Bureau Report + Agencies
NEW DELHI: India has warned its citizens against visiting parts of Canada, the latest salvo in a diplomatic row over Ottawa’s allegations that New Delhi was involved in the killing of a Sikh separatist leader this year.
The fallout prompted tit-for-tat diplomatic expulsions and a forceful denial from India, which said any suggestion it played a role in the June killing of Hardeep Singh Nijjar was “absurd”.
Without explicitly referring to the row, India’s foreign ministry on Wednesday said it was concerned for the safety of its citizens in Canada because of “politically condoned hate crimes and criminal violence”.
“Threats have particularly targeted Indian diplomats and sections of the Indian community who oppose the anti-India agenda,” a ministry statement said.
“Indian nationals are therefore advised to avoid travelling to regions and potential venues in Canada that have seen such incidents.”
Nijjar was shot dead by two masked assailants outside a Sikh place of worship he presided over in Surrey, an outer suburb of Vancouver in British Columbia province.
India designated him as a “terrorist” in 2020 and sought his arrest for an alleged conspiracy to commit murder. He had denied those charges, according to the World Sikh Organization of Canada, a nonprofit organization that says it defends the interests of Canadian Sikhs.

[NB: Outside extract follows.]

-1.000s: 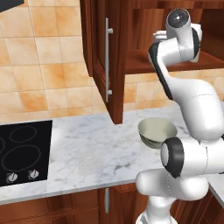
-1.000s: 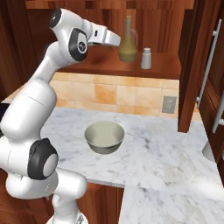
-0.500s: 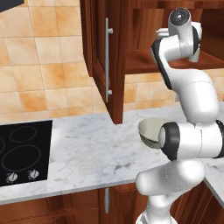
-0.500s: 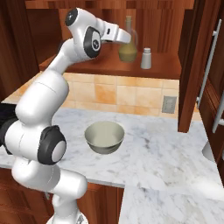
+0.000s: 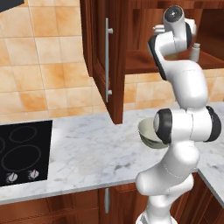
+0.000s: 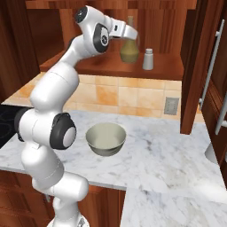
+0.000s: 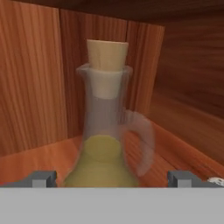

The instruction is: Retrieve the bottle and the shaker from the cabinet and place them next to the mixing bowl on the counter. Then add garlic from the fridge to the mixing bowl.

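Note:
The bottle (image 6: 129, 49), a glass cruet with olive-yellow liquid and a cork stopper, stands on the open cabinet's shelf (image 6: 102, 66). In the hand view the bottle (image 7: 105, 131) is close ahead and upright. My gripper (image 6: 132, 37) is open at the bottle's neck, and its fingertips (image 7: 43, 178) show wide apart on either side of the bottle's base. The small pale shaker (image 6: 148, 59) stands just right of the bottle, also seen as the shaker (image 5: 194, 51) behind my arm. The mixing bowl (image 6: 105, 138) rests on the marble counter (image 6: 168, 155), below the shelf.
The cabinet door (image 5: 103, 57) with its silver bar handle hangs open over the counter (image 5: 87, 148). A black cooktop (image 5: 22, 153) lies at the left. Another dark wooden door (image 6: 199, 66) stands open at the right. A wall socket (image 6: 170, 105) sits on the tiled backsplash.
My arm has stretched forward into the cabinet, carrying the open hand from left of the shelf up to the bottle. The bottle, shaker and bowl have stayed put.

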Robot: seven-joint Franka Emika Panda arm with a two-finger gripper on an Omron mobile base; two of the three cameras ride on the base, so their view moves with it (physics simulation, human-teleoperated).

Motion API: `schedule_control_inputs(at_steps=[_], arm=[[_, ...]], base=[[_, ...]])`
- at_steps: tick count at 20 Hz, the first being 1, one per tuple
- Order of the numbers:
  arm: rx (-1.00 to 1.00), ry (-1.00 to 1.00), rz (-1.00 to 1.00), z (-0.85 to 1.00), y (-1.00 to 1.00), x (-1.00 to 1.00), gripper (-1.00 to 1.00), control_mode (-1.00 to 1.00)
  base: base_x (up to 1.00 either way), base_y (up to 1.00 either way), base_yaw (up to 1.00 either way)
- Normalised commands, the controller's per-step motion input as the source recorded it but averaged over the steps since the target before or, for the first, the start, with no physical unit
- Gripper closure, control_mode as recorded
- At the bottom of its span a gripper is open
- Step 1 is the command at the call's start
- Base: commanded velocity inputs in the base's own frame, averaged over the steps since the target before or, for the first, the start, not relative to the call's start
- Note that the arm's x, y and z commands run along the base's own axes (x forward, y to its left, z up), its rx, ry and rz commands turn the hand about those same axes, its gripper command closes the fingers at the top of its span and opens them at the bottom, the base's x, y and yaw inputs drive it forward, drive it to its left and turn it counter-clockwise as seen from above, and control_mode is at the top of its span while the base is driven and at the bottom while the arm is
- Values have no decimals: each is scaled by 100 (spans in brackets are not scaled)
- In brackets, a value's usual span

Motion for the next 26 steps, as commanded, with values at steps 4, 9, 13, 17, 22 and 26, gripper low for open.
schedule_control_inputs(at_steps=[4,9,13,17,22,26], arm=[[0,0,-1,6,-12,48,-100,-100],[0,0,-1,1,-20,39,-100,-100],[0,0,-2,6,-8,33,100,-100],[0,0,-1,1,-17,21,100,-100],[2,0,-5,0,-13,8,100,-100],[8,-12,-7,0,4,-56,100,-100]], base=[[0,0,0],[0,0,0],[0,0,0],[0,0,0],[0,0,0],[0,0,0]])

The Indian government accuses Ottawa of turning a blind eye to the activities of hardline Sikh nationalists who advocate the creation of Khalistan.
Relations between Canada and India have been strained since the assassination of the Sikh leader and the demonstrations that followed in Canada.
Trudeau, who met with Modi on the sidelines of this month’s Group of 20 (G20) summit in New Delhi, on Tuesday said he expected India to properly consider the allegations over Nijjar’s killing.
“India needs to take this matter with the utmost seriousness,” he said. “We are doing that. We are not looking to provoke or escalate.”
The United States has joined Canada in calling for India to reveal what it knows about the slaying.